We will now consider the Statements Under Inquiry made by the co-accused. It is true that the appellants were mentioned in the statements made by the co-accused. What is their probative value? Indeed this is evidence of the weakest kind which can be taken into account under section 32(1) of the Evidence Act: Raphael Oduor Ngoya & 5 Others v. Republic Cr Appeal No 136 of 1981 (unreported), and Stephen M’riungi And 3 Others v Republic Cr Appeals Nos 134, 135, 136 and 137 of 1982 (unreported). It is accepted that such evidence, nevertheless, lends assurance to an otherwise strong case against the accused, but, that is not the position here. Firstly, the statements were repudiated on the ground that they were not voluntary; and secondly, the learned trial Judge treated the evidence of the footmarks corroborative of those statements. In our view, the evidence about footmarks was deficient to lend corroboration in that the terrain from the mission to the manyatta was uneven. It is said that it was sandy, rocky and uneven and the footmarks were not continuous. Moreover, also, according to the evidence of Namaru Lelesara (PW6) , the appellants and the morans who had slept in the manyatta never left the manyatta during the material night. Further, the manyatta was surrounded by a not so secure fence of thorns and there were several entries into and out of it. There is, in our view, no evidence from which it can be safely concluded beyond reasonable doubt that the footmarks belonged to any of the appellants.

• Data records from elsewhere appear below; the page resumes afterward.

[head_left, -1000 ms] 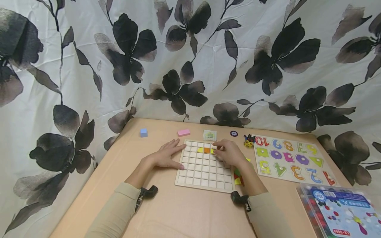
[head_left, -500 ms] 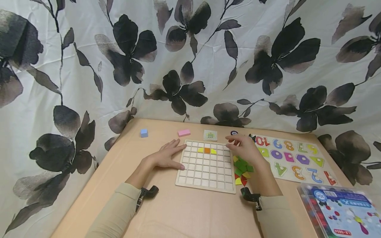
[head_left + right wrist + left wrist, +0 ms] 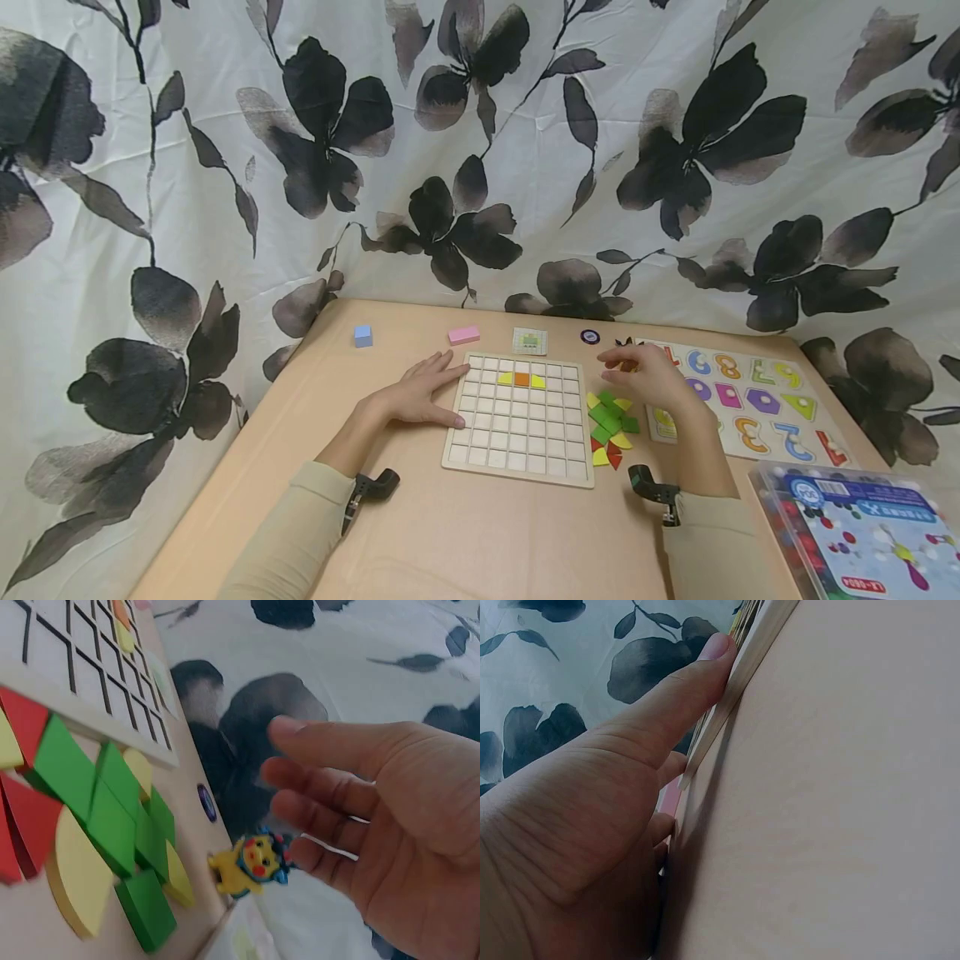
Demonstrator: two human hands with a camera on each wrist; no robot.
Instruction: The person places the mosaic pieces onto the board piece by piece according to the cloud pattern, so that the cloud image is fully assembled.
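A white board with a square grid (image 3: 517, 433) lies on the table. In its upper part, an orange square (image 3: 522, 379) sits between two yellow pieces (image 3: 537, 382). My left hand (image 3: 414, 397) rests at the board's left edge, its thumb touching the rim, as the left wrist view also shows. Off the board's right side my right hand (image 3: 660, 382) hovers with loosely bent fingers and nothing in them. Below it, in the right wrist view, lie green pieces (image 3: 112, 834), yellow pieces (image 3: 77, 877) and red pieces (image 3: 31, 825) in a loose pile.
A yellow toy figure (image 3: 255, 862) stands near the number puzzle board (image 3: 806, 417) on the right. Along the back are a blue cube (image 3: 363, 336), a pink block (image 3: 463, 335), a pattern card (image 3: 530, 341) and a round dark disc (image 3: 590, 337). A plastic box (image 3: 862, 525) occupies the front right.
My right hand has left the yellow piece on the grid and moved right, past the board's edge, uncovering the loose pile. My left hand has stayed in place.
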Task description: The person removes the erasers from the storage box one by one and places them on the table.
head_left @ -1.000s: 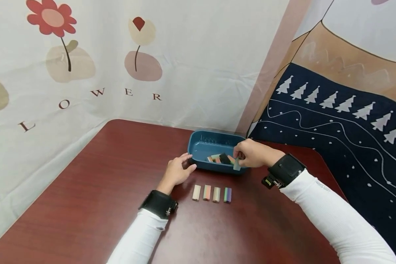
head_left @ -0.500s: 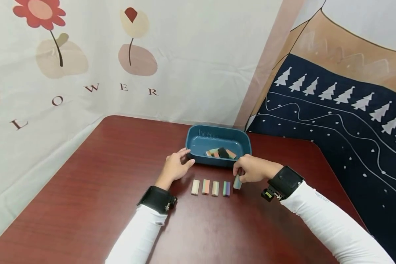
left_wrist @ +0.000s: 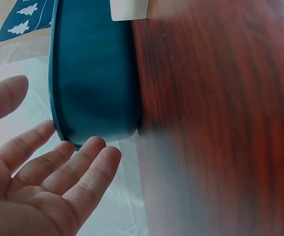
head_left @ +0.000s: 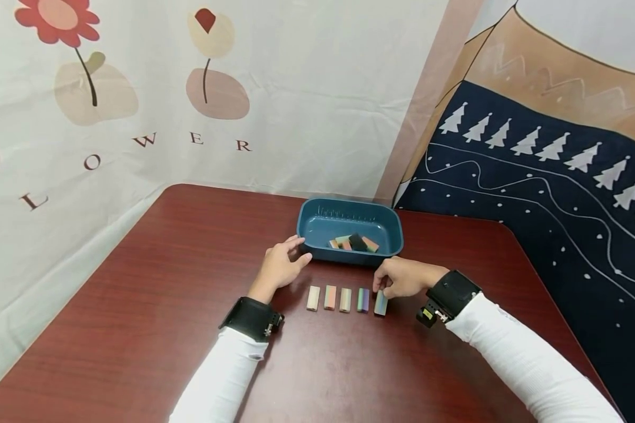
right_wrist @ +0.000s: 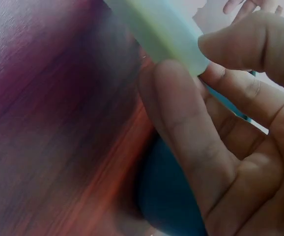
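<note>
My right hand (head_left: pixel 404 276) pinches the near-upright end of a small striped rectangular block (head_left: pixel 381 304) between thumb and fingers, at the right end of a row on the table. Pale green and yellow show on this block (right_wrist: pixel 156 29) in the right wrist view. To its left lie a purple-green block (head_left: pixel 363 300), a yellowish block (head_left: pixel 346 300), an orange-green block (head_left: pixel 330 298) and a cream block (head_left: pixel 313 298). My left hand (head_left: pixel 279 267), fingers extended, touches the near left corner of a blue plastic bin (head_left: pixel 349 254).
Inside the bin lie several more blocks, one of them a black block (head_left: pixel 357 242). The reddish-brown table (head_left: pixel 190 282) reaches back to a white flower-print curtain (head_left: pixel 307 106). A dark blue tree-print cloth (head_left: pixel 508 176) hangs at the right.
My right hand has brought the striped block out from over the bin toward me and down to the row's right end. The left hand stays at the bin's corner.
</note>
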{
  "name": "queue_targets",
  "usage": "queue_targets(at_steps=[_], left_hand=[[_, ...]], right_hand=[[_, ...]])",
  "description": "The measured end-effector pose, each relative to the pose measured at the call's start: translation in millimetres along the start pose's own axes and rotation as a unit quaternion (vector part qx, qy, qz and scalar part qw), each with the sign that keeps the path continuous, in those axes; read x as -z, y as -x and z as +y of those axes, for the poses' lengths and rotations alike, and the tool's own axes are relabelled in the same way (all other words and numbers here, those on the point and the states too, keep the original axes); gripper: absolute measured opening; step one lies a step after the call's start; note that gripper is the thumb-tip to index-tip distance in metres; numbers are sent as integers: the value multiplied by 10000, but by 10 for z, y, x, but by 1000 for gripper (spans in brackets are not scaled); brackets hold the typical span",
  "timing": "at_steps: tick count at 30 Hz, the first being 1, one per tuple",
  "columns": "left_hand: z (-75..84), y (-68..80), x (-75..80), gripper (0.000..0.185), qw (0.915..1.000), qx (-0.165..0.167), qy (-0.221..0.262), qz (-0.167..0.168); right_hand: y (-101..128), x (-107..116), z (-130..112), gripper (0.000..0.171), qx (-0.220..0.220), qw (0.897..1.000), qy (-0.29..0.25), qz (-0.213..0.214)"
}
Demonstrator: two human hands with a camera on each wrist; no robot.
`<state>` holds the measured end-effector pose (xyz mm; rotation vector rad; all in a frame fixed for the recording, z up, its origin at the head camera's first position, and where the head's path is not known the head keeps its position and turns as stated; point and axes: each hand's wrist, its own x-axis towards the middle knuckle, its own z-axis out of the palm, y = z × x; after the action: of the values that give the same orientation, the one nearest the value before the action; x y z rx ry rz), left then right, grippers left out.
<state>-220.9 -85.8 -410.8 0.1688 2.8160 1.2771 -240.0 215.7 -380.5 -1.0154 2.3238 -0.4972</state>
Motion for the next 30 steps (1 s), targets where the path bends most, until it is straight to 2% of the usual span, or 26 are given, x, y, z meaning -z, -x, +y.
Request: queue_targets(at_steps=[12,30], left_hand=[[12,-2,10,53,10000,-33,-45,16],[13,10,12,52,10000,-38,30,2]], right_hand=[[-47,-15,62,22,-113,9996,262,70],[-68,-70,91,19,-162,9997,162,70]])
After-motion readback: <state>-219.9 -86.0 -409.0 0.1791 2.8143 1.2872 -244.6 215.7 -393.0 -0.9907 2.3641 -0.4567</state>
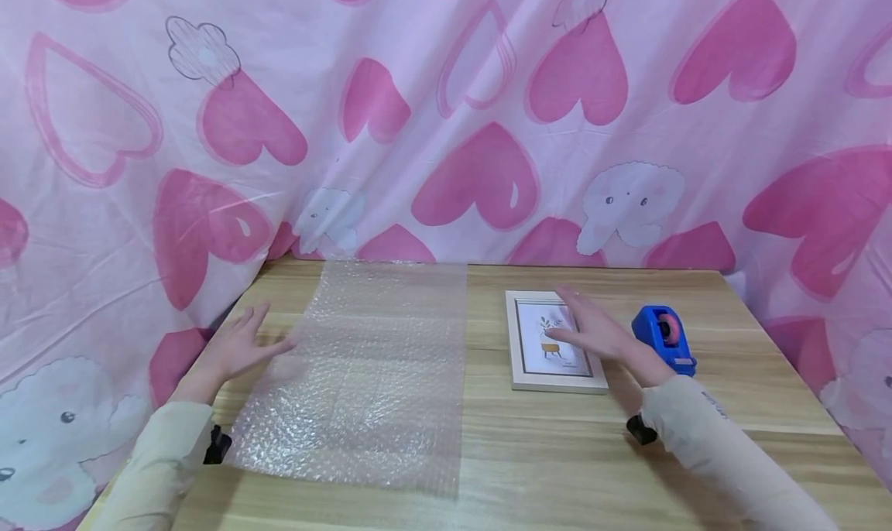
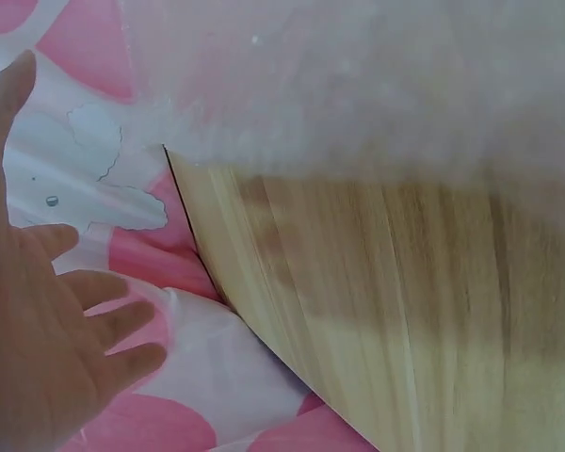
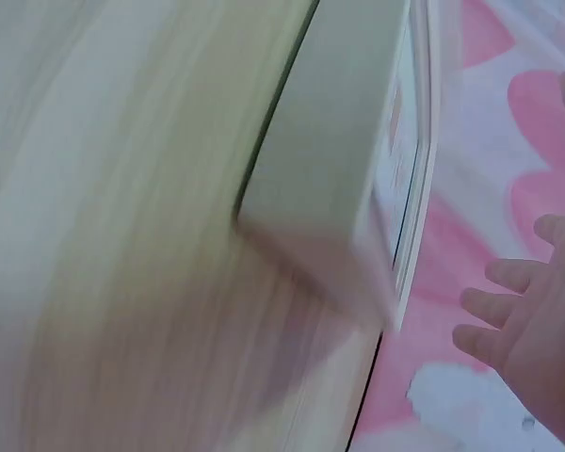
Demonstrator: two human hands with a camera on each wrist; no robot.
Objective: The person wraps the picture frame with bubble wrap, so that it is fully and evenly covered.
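Work is looking barely begun, judging by the layout: the bubble wrap (image 1: 376,376) is lying spread flat on the left part of the surface (image 1: 543,461), unfolded, and that much is appearing done. The picture frame (image 1: 538,359) is lying face up to the right of the wrap, bare, with a strip of surface showing between them. No tape is showing on either; the blue tape dispenser (image 1: 651,326) is standing just right of the frame, near the right wrist, holding its pink roll. Any bringing together of frame, wrap and tape is seeming left to do. Right grip (image 1: 601,333): hovering over the frame's right side, fingers spreading loosely, released, holding nothing; the right wrist view is showing a gap between fingers and frame, so the frame is lying close by and below, ungrasped. Left grip (image 1: 235,351): also released, fingers fanning out, hanging by the wrap's left edge, thumb side overlapping that edge in the head view; contact is not showing clearly. Frame is sitting well apart from this left grip, across the wrap.
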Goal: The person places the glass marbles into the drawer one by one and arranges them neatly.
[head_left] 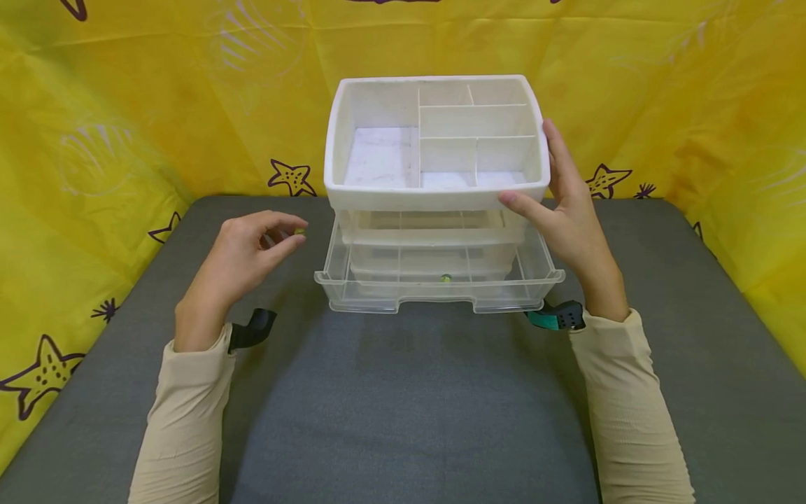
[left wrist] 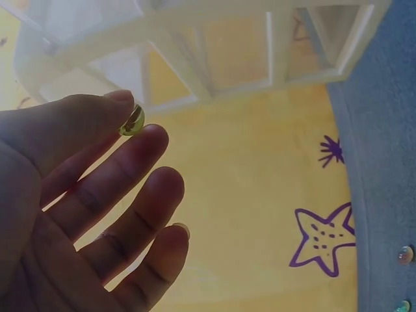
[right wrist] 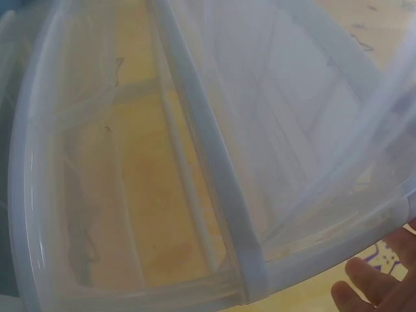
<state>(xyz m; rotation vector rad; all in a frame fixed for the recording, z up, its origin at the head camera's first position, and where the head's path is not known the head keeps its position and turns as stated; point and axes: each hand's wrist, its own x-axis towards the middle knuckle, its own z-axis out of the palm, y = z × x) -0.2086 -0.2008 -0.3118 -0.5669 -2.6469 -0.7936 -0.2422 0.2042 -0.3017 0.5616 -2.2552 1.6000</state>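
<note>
left hand (head_left: pixel 242 245) pinched a small green bead (head_left: pixel 299 231) between thumb and forefinger, just left of the organizer (head_left: pixel 434 140). right hand (head_left: pixel 567 203) pressed, fingers straight, against the organizer's right side; bottom drawer (head_left: pixel 441 287) stood open.

From the right wrist, the right hand (right wrist: pixel 380 289) was cut off at the corner, only fingertips showing, and the drawers (right wrist: pixel 195 162) were a blur. The bead (head_left: pixel 299 231) in the left hand (head_left: pixel 242 255) was too small to identify.
</note>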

In the circumstances, then, the evidence tendered by the prosecution does not irresistibly point to the appellants to the exclusion of all others within the meaning of R V Kipkering arap Koske & Another 16 EACA 135 where it was, inter alia, held that:
“In order to justify the inference of guilt, the inculpatory facts must be incompatible with the innocence of the accused, and incapable of explanation upon any other reasonable hypothesis than that of his guilt.”
In our considered judgment, the evidence does not satisfy the legal requirements of circumstantial evidence to warrant or justify the conviction of the appellants on the basis of the evidence on record. It must follow that we are unable to uphold the convictions entered by the learned trial judge.
We think that the prosecution had not proved its case against the two appellants beyond any reasonable doubt.
In the result, we allow the appeals, quash the appellants’ convictions and set aside the sentences of death.
The appellants shall be entitled to their liberty forthwith unless they are otherwise lawfully held.
Dated and delivered at Nakuru this 29th day of September, 2006
P.K. TUNOI
……………………
JUDGE OF APPEAL
E.O. O’KUBASU
……………………….
JUDGE OF APPEAL
E.M. GITHINJI
………………………..
JUDGE OF APPEAL
I certify that this is a true copy of the original.